YOUR INSTRUCTIONS = Could you count the lines in the data that contain "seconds"? Reply with the number only.

[Stored dataset items]
####

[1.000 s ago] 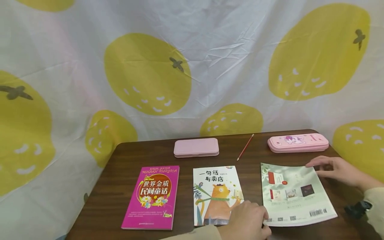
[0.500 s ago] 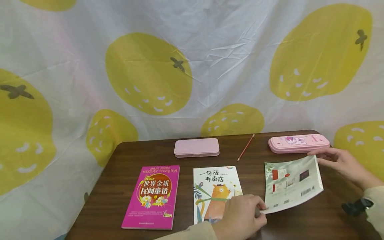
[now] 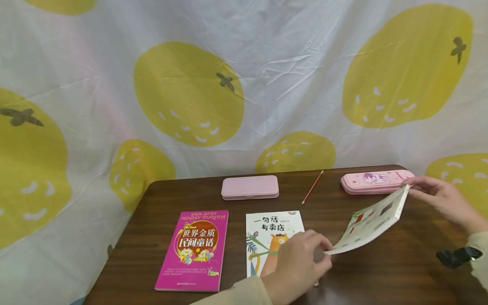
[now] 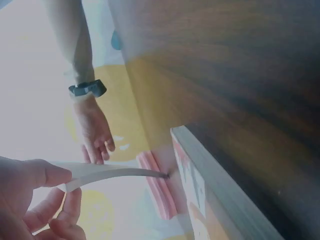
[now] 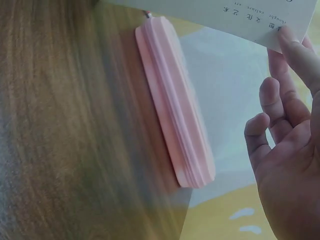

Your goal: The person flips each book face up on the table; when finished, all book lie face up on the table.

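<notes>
A pale green magazine (image 3: pixel 375 222) with small printed pictures is raised above the dark table, bent and tilted, its right side higher. My left hand (image 3: pixel 299 264) pinches its near left corner between thumb and fingers, and in the left wrist view its curved edge shows. My right hand (image 3: pixel 438 199) pinches the far right corner, thumb on the printed face in the right wrist view. Beneath my left hand lies a white picture book (image 3: pixel 263 237) with an orange animal, partly covered by that hand. To its left lies a magenta book (image 3: pixel 190 254).
At the back of the table (image 3: pixel 171 197) lie a plain pink pencil case (image 3: pixel 249 187), a red pencil (image 3: pixel 312 187) and a pink pencil case with a cartoon rabbit (image 3: pixel 373 180), close behind my right hand. A fruit-print curtain (image 3: pixel 289 84) hangs behind the table edge.
The magazine has risen off the table and tilted, its right side lifting most. Both hands have moved upward in the view with it. My right hand now overlaps the rabbit pencil case's corner.
</notes>
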`<state>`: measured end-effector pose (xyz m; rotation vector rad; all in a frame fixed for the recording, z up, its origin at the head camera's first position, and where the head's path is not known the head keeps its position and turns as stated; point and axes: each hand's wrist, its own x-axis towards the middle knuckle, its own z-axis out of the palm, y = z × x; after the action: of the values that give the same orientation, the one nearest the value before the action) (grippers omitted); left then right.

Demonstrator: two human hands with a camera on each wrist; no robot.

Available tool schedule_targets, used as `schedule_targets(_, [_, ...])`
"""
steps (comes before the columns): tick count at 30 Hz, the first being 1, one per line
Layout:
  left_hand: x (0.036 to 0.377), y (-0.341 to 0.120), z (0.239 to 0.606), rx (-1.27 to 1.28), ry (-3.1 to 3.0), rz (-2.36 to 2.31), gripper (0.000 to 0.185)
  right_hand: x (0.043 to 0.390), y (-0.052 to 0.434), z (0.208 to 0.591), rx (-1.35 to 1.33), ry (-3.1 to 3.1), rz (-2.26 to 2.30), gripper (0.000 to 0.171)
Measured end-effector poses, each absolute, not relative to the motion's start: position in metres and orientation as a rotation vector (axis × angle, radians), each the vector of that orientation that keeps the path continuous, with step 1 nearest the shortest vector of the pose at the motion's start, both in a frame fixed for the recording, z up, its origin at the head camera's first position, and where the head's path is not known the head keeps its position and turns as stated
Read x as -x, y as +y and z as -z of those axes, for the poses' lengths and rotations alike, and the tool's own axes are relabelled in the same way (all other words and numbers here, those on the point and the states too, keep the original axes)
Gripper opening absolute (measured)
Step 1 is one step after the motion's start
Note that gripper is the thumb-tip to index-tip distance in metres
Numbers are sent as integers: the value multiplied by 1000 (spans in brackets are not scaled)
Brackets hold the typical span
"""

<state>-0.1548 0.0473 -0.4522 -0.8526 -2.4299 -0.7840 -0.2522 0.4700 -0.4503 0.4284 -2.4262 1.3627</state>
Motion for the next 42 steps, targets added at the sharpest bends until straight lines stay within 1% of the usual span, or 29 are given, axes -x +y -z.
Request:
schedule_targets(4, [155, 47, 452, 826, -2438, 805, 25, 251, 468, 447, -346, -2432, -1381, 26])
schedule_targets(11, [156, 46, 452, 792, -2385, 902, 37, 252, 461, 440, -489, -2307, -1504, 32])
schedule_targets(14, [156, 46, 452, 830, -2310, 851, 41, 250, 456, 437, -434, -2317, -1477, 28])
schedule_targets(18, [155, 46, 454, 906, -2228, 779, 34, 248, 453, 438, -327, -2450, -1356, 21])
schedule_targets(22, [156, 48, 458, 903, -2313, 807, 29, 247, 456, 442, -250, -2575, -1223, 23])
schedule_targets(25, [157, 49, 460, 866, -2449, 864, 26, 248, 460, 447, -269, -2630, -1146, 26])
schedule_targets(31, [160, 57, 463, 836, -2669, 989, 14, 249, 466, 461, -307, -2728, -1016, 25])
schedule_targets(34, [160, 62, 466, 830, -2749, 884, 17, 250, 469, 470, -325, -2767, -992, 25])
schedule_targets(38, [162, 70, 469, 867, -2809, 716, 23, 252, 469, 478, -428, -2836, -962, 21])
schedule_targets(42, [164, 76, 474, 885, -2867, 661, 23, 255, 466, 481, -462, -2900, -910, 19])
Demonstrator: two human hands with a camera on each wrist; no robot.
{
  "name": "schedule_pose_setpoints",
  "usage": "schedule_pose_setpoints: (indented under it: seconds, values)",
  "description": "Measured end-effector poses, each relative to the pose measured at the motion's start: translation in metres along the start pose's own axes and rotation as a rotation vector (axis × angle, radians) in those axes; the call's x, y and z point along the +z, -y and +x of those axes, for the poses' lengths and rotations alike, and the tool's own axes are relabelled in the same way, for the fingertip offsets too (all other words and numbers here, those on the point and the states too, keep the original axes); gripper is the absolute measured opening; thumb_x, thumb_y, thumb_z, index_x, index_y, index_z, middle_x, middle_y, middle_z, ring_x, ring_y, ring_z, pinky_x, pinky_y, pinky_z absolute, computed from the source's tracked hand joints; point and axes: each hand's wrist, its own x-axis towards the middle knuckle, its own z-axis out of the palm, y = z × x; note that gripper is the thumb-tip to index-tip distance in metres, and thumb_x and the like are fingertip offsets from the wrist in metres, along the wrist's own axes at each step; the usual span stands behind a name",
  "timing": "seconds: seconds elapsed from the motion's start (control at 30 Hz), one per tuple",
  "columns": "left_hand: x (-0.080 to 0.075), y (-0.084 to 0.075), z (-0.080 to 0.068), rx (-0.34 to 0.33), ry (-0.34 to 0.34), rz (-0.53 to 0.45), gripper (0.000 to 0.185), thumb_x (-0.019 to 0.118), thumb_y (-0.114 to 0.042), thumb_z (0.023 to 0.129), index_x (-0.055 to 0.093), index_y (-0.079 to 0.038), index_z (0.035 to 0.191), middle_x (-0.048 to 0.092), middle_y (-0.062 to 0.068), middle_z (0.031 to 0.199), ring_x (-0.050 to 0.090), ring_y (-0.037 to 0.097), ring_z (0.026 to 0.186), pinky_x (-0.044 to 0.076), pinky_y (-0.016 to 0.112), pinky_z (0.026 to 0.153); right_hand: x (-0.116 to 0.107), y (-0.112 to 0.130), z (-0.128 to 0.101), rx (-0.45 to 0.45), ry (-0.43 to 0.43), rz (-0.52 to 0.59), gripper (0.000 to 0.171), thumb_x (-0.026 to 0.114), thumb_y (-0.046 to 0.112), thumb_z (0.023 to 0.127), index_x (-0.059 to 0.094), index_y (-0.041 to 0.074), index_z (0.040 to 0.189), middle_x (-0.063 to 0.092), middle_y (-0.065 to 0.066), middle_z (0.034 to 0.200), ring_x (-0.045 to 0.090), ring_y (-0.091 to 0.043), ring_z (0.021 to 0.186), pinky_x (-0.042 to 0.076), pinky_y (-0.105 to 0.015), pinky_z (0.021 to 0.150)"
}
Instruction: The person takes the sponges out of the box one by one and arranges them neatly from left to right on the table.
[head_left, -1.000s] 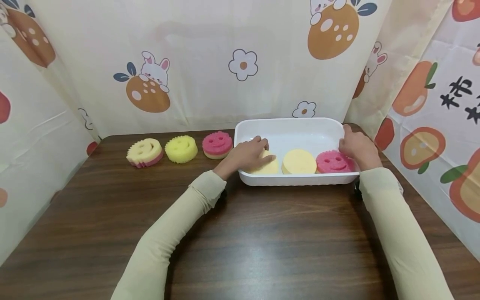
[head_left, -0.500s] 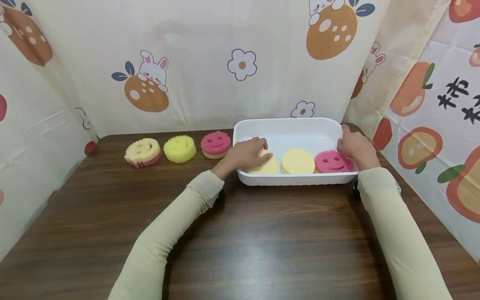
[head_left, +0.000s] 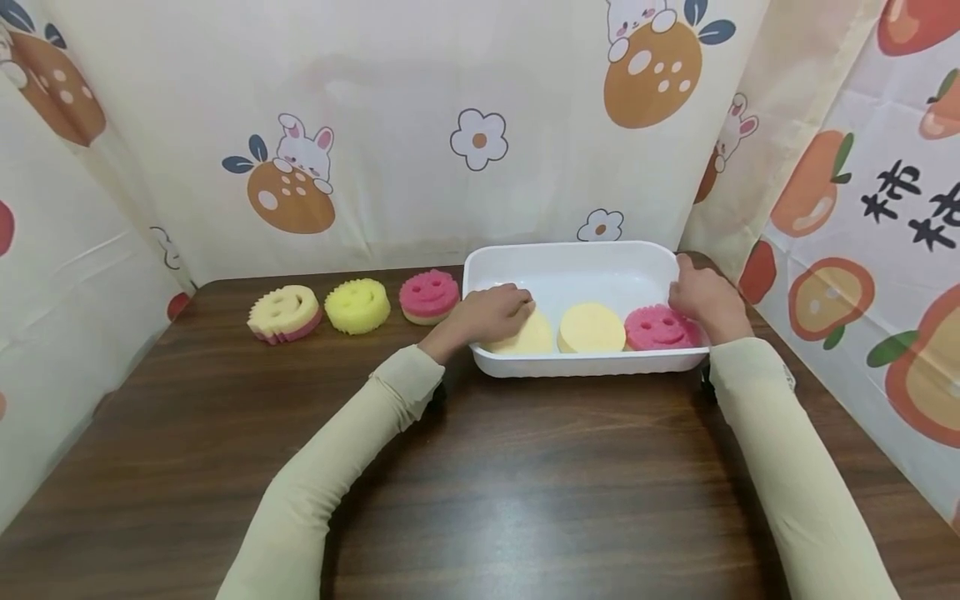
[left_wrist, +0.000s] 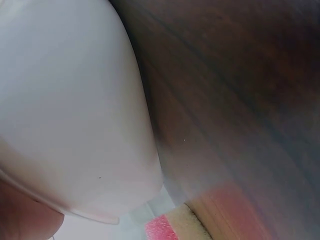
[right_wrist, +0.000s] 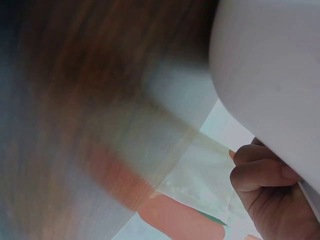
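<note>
A white rectangular tray (head_left: pixel 592 364) holds three round sponges along its near side. One is the plain pale-yellow left sponge (head_left: pixel 528 337); the plain middle sponge (head_left: pixel 592 328) matches it, and the pink smiley sponge (head_left: pixel 660 327) lies at the right. My left hand (head_left: pixel 491 314) reaches over the tray's left wall, fingers bent above the left sponge; I cannot tell whether they grip it. At the other end my right hand (head_left: pixel 707 298) grips the tray's right rim. In the right wrist view, its fingers (right_wrist: pixel 257 175) curl against the rim from outside.
Left of the tray, a row of smiley sponges stands on the dark wood table (head_left: pixel 480 500): a cream-and-pink sponge (head_left: pixel 285 312), a yellow sponge (head_left: pixel 357 306) and a pink-topped sponge (head_left: pixel 429 296). A printed curtain (head_left: pixel 390 150) closes off the back, with more at both sides.
My left thumb, earlier spread across the left sponge, has drawn in toward the fingers, baring more of that sponge. My right hand stays on the rim. The head view has shifted slightly.
</note>
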Motion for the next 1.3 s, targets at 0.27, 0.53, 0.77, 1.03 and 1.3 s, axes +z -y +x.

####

WRITTEN ANSWER = 2